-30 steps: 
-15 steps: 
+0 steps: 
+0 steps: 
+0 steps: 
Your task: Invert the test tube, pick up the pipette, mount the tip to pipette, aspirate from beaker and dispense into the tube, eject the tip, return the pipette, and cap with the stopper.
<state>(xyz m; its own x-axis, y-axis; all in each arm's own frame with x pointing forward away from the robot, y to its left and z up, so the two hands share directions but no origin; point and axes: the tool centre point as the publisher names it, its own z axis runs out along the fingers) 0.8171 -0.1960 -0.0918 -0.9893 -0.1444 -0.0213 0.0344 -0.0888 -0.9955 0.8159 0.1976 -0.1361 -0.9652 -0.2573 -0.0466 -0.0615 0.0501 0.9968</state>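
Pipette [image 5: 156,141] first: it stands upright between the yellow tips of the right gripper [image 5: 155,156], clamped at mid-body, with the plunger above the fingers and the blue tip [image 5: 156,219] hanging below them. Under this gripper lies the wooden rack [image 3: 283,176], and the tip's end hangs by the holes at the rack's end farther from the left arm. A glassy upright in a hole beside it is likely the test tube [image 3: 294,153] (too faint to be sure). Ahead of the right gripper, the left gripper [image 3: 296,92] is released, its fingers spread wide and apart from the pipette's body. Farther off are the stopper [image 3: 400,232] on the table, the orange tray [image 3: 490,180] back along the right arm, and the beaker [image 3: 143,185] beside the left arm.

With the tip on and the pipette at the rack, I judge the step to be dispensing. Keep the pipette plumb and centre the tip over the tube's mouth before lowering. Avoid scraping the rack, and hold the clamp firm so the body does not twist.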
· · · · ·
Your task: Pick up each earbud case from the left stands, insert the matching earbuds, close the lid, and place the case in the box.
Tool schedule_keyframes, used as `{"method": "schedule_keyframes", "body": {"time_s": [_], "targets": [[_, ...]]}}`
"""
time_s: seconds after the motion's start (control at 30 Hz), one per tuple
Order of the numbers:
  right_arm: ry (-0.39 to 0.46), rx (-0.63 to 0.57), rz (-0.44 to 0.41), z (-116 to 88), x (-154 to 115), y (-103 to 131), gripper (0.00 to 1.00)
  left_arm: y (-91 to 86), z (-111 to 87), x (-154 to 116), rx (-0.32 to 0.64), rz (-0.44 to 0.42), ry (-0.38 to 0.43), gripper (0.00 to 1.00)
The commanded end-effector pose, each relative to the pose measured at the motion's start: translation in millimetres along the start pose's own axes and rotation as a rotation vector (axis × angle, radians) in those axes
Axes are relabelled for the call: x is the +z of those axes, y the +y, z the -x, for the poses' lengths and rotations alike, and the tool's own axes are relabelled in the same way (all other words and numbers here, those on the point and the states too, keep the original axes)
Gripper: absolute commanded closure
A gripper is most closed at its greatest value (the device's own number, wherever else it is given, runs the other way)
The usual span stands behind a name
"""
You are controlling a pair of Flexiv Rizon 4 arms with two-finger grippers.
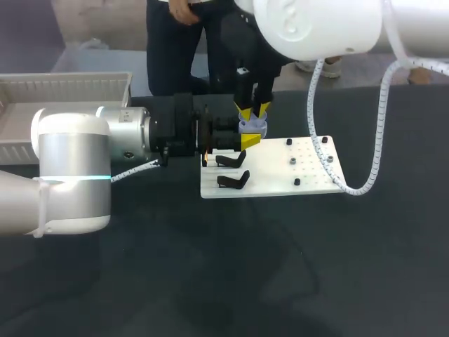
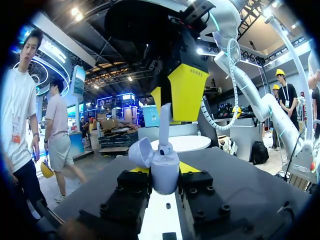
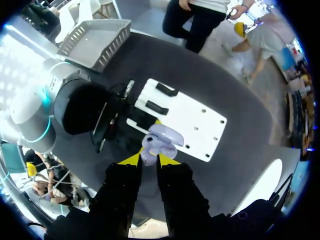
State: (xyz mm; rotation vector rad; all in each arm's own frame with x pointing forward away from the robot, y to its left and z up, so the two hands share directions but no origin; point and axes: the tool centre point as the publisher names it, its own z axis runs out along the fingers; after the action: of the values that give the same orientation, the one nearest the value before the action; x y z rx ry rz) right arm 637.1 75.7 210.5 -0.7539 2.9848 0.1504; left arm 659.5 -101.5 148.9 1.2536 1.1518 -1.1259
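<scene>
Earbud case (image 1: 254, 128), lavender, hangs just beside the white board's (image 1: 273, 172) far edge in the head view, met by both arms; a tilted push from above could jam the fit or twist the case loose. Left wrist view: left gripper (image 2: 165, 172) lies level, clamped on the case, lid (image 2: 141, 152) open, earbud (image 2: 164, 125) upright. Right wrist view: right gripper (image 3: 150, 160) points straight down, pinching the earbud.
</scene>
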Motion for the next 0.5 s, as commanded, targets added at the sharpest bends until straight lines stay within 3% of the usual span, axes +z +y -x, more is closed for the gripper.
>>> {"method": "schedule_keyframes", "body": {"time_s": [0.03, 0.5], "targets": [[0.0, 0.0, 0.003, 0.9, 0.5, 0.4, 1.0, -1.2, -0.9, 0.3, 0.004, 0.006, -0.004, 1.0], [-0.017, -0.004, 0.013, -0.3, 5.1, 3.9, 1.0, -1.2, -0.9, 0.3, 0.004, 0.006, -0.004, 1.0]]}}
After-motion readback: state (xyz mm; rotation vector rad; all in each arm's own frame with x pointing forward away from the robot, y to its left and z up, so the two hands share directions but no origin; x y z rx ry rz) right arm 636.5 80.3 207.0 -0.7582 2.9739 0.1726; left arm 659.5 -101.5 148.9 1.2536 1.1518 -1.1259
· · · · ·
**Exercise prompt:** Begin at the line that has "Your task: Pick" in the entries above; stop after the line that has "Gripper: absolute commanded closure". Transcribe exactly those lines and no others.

**Task result:**
Your task: Pick up each earbud case from the left stands, insert the matching earbuds, close the lid, and place the case in the box.
Tool schedule_keyframes, used as `{"method": "schedule_keyframes", "body": {"time_s": [_], "targets": [[_, ...]]}}`
"""
time_s: seconds after the motion's start (control at 30 Hz), one per tuple
Order of the numbers:
  right_arm: ry (-0.39 to 0.46), rx (-0.63 to 0.57), rz (-0.44 to 0.41), z (-116 to 88), x (-154 to 115), y (-103 to 131), gripper (0.00 to 1.00)
  left_arm: y (-91 to 86), z (-111 to 87), x (-154 to 116), rx (-0.32 to 0.64), rz (-0.44 to 0.42), ry (-0.38 to 0.43), gripper (0.00 to 1.00)
The commanded end-effector pose, each relative to the pose measured at the motion's start: translation in millimetres along the start pose's own axes and rotation as a rotation vector (axis × angle, radians) in those axes
Axes are relabelled for the call: x is the +z of those axes, y the +y, z the -x, for the poses' lengths and rotations alike, and the tool's own axes are relabelled in the same way (all other words and numbers here, those on the point and the states too, keep the original axes)
Gripper: absolute commanded closure

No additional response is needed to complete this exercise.